Per l’Italia avere chiarezza sulle loro fonti di finanziamento non è violazione della privacy, ma doveroso esercizio di sovranità
L’operazione Mare Nostrum è durata da ottobre 2013 a ottobre 2014, e ha impegnato un notevole numero di navi, aeromobili ed elicotteri che hanno garantito il soccorso a partire dal limite delle acque territoriali della Libia. Il governo Renzi decise di concluderla perché costava troppo e impegnava solo l’Italia: fu sostituita da Triton Frontex, con un minor numero di navi e aerei, e col sostegno di altre nazioni europee. In realtà, non fu tanto il bilancio economico di Mare Nostrum a decretarne la fine, quanto l’evidente incremento di partenze che essa determinò dalle coste libiche, e dall’altrettanto significativo aumento dei morti in mare: avviata dopo il naufragio che il 3 ottobre 2013 era costato la vita a 366 persone al largo di Lampedusa, Mare Nostrum ha visto aumentare i decessi nel Canale di Sicilia da un totale di 707 nel 2013 a 3.072 nel 2014. Il ruolo che svolgono le Ong che raccolgono migranti davanti alle acque libiche è nient’altro che Mare Nostrum in gestione privatistica: senza alcun mandato istituzionale, surrogano il minor numero di imbarcazioni inviate dagli Stati europei. Quasi tutti i migranti recuperati sono poi condotti in Italia e dislocati nella rete di accoglienza.

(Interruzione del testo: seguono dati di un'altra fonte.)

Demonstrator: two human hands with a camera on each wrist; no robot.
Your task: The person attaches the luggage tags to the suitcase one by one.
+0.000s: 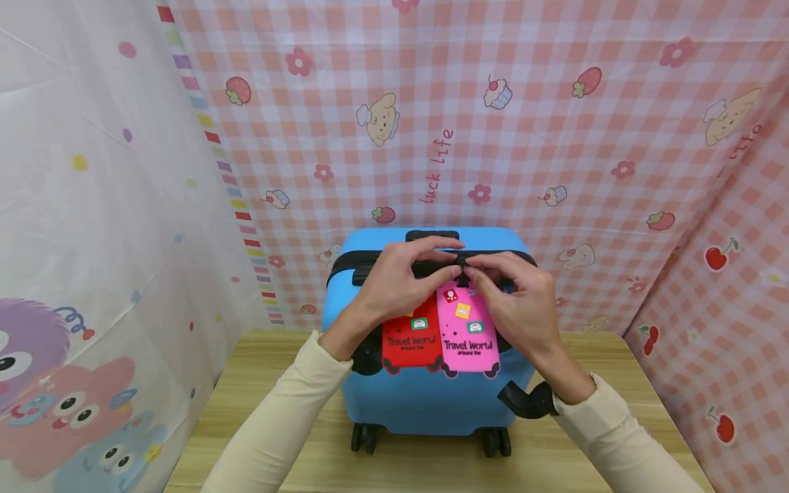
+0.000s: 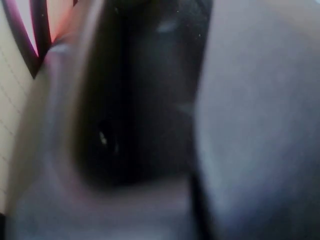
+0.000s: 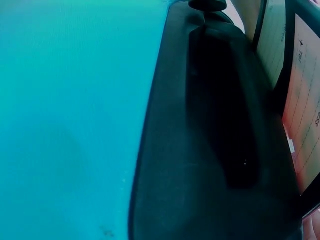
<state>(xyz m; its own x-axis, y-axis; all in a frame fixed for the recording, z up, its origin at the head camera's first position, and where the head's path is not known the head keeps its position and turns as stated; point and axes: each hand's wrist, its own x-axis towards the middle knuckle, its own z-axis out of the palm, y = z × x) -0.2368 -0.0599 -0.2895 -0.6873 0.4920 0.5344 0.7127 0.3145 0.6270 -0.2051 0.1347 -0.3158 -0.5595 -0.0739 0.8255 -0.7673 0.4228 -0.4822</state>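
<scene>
A blue hard-shell suitcase stands with its black side handle towards me. Two luggage tags hang down its front, a red luggage tag on the left and a pink luggage tag on the right. Just above the pink one, my left hand and right hand meet at its black strap, which both pinch between thumb and fingers. The fingers partly cover the strap. In the right wrist view, the lined back of a tag shows beside the dark handle recess.
The suitcase rests on black wheels on a wood-grain table. A pink checked cloth hangs behind, and a white patterned cloth is at the left. The left wrist view is mostly a blurred dark recess.
</scene>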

L’autorità giudiziaria italiana stabilirà se e quali di tali Ong, come è stato ipotizzato nelle ultime settimane, abbiano accordi con i trafficanti di uomini che organizzano i viaggi della disperazione: c’è da augurarsi che avvenga in modo chiaro, senza illazioni sfornite di elementi di prova e con gli strumenti rigorosi dell’indagine penale. Poiché però i tempi dei procedimenti giudiziari non sono quelli delle decisioni dei governi, i dati obiettivi finora a disposizione fanno porre dei quesiti, che meritano risposta immediata. Il primo: è ammissibile che Ong di varia nazionalità svolgano compiti che spettano agli Stati e agli organismi internazionali? Non è una domanda formalistica, per la ricaduta immediata che il soccorso in mare ha sull’Italia, e in misura minore sulla Grecia. È più che logico che uno Stato sovrano affronti il nodo dell’incidenza dell’attività di tali Ong all’interno della propria realtà istituzionale e sociale, non si rassegni ad accollarsi l’intera gestione del “dopo” lo sbarco senza interloquire sulla filiera del “prima”, e ponga il tema in sede europea e internazionale.
Obiezioni e risposte
All’obiezione che le Ong svolgono una funzione di soccorso prevista dalle convenzioni internazionali, è agevole rispondere che:
A) Quelle convenzioni impongono sì il soccorso, ma non l’organizzazione dei percorsi antecedenti, come invece accade da anni da parte delle Ong.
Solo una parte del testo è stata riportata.